Путем долголетней службы, горьких унижений и обид вышел подхорунжий Шпак из младших урядников в офицеры. Как верный пес, он прослужил десять лет сверхсрочной службы и получил, наконец, звание вахмистра, а затем, уже при белых, — первый офицерский чин.
Он свыкся с военной службой, походами и одиночеством. Там, где–то под Армавиром, была семья, жена, дети, небольшое хозяйство. Но домой не тянуло. Изредка наезжал в родную станицу. Хмуро слушал вечные жалобы состарившейся жены на тяжелую работу, постылую жизнь. Неумело ласкал детей. Дома не засиживался, — тянуло в полк, к привычной, суровой жизни с ее размеренным порядком.
Грянул семнадцатый год, революция. Все было ново, ошеломляюще. Потом — гражданская война и неожиданное производство в офицеры.
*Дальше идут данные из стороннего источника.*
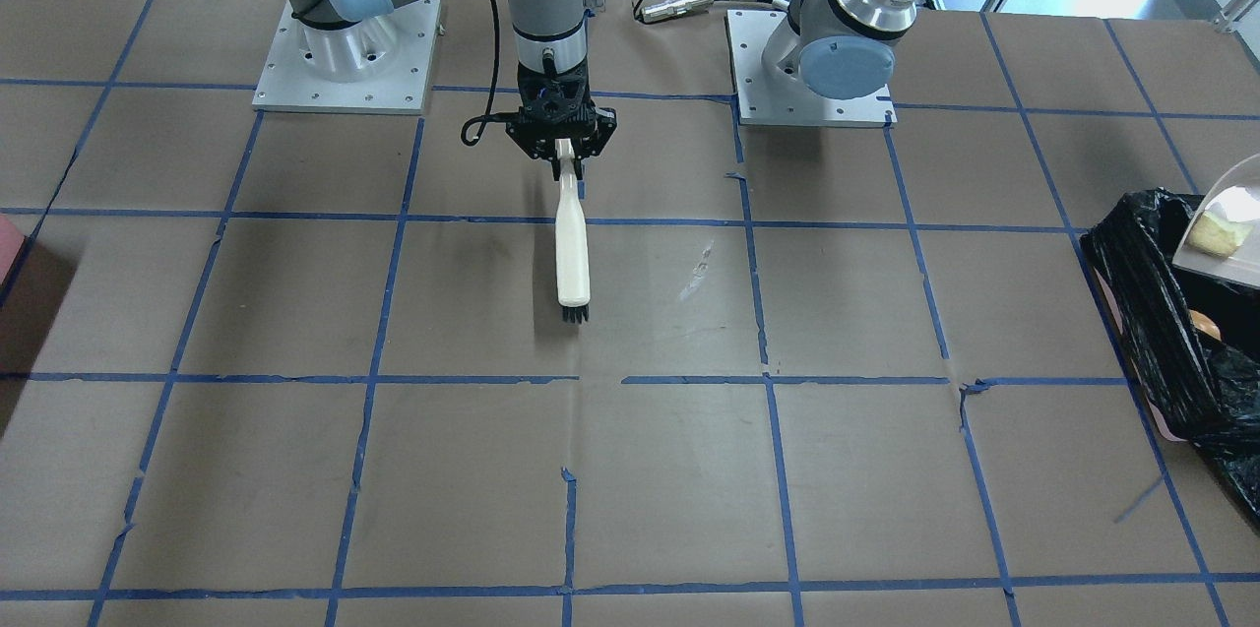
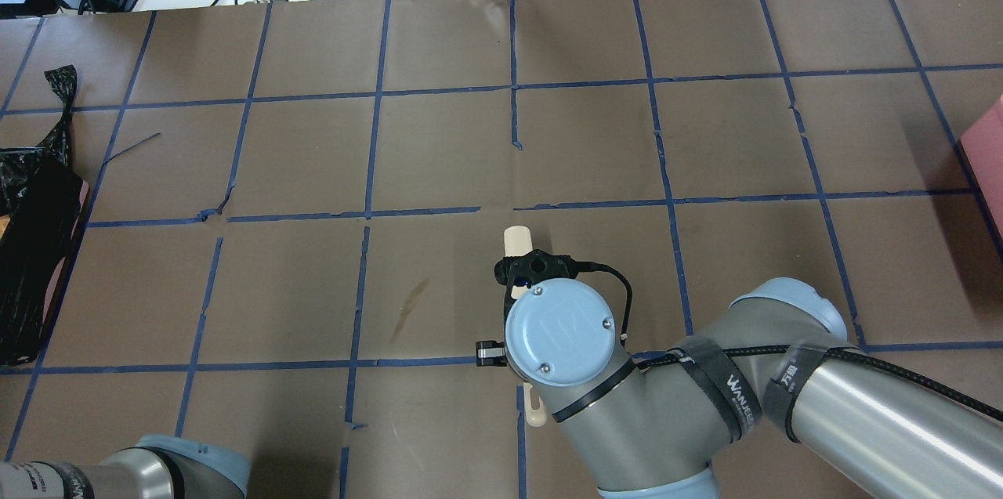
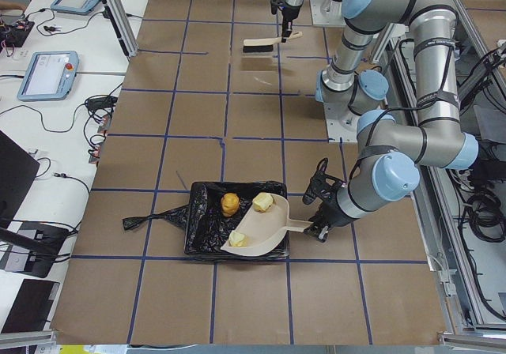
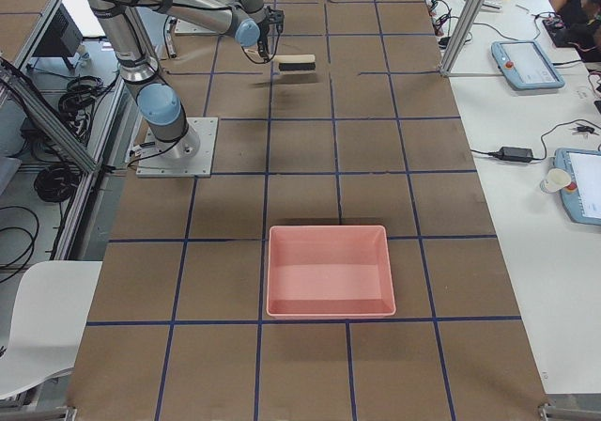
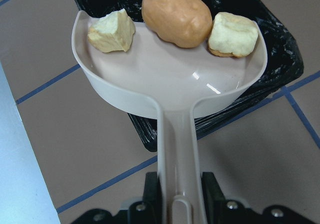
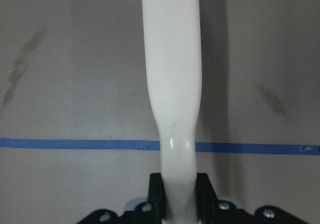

Простая размеренная жизнь ушла навсегда, все становилось сложным и непонятным. Вот хотя бы Андрей Семенной. Он помнит его рядовым, потом вахмистром. Помнит он и младшего урядника Семена Хмеля. Да… немало воды утекло с того времени, когда Шпак был вахмистром… И вот теперь он, пятидесятилетний подхорунжий, снова встретился со своими сослуживцами по полку, но они не назовут его ласково, как прежде, дядей Михаилом, и ежели попадет он им в руки, — поставят его, не колеблясь, к стенке.
Тимке надоело стоять навытяжку, и он шагнул вперед.